Correlations between serum cortisol levels and other clinical parameters were evaluated using Pearson’s product-moment correlation test. Multiple linear regression analyses were conducted to evaluate the relationships between serum cortisol levels and plasma ferritin levels. Age and sex were selected as independent variables because these parameters are common in performing multiple linear regression analyses.

We considered a p-value < 0.05 to be statistically significant. Statistical analyses were performed with the IBM SPSS software, version 25 (IBM Corporation, Armonk, NY, USA).

Patient characteristics

The characteristics of 68 patients suspected to have adrenal insufficiency are shown in Supplementary 1. The symptoms, signs, and laboratory tests indicating adrenal insufficiency were as follows: general fatigue, 9; appetite loss, 8; hypotension, 42; eosinophilia, 8; hypoglycemia, 4; hypercalcemia, 3; and CRP elevation, 25. Serum cortisol levels were 11.18 ± 3.40 μg/dL.

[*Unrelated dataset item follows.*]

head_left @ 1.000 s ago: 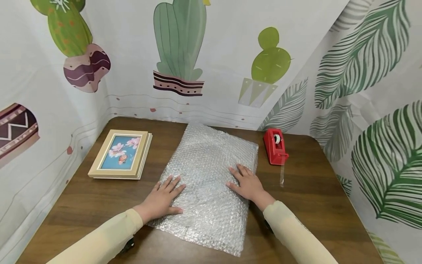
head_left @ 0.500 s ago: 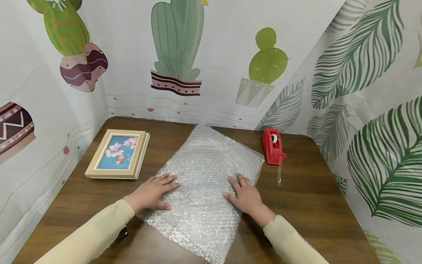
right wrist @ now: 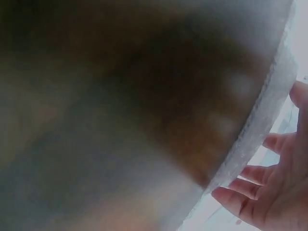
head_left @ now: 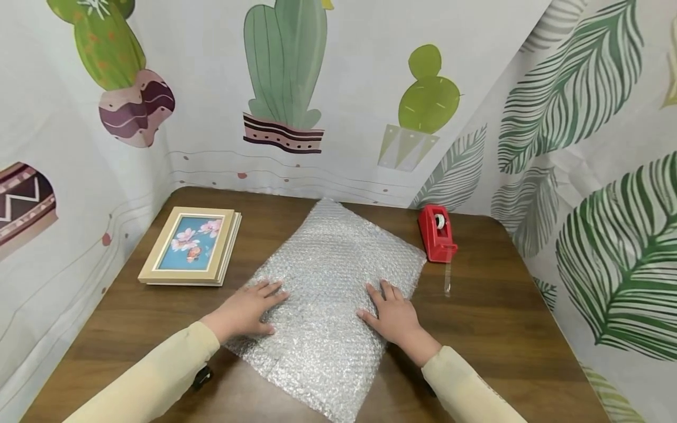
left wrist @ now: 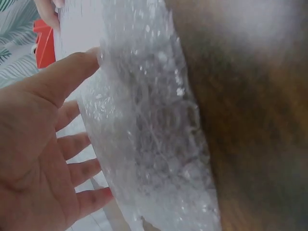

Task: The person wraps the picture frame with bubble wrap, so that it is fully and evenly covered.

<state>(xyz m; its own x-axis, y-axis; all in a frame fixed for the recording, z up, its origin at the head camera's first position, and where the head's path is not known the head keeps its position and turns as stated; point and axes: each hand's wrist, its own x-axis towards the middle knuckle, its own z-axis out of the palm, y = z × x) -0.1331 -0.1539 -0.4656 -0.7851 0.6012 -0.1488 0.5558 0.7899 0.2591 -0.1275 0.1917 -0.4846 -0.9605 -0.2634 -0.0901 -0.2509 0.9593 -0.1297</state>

We recruited 17 patients to examine the presence or absence of adrenal insufficiency. The baseline characteristics of patients are shown in Table 1. The patients’ age was 69.3 ± 10.8 years. The symptoms, signs, and laboratory tests indicating adrenal insufficiency were as follows: general fatigue, 4; appetite loss, 1; hypotension, 9; eosinophilia, 4; hypoglycemia, 0; hypercalcemia, 2; and CRP elevation, 5. Serum cortisol levels were 9.84 ± 3.78 μg/dL.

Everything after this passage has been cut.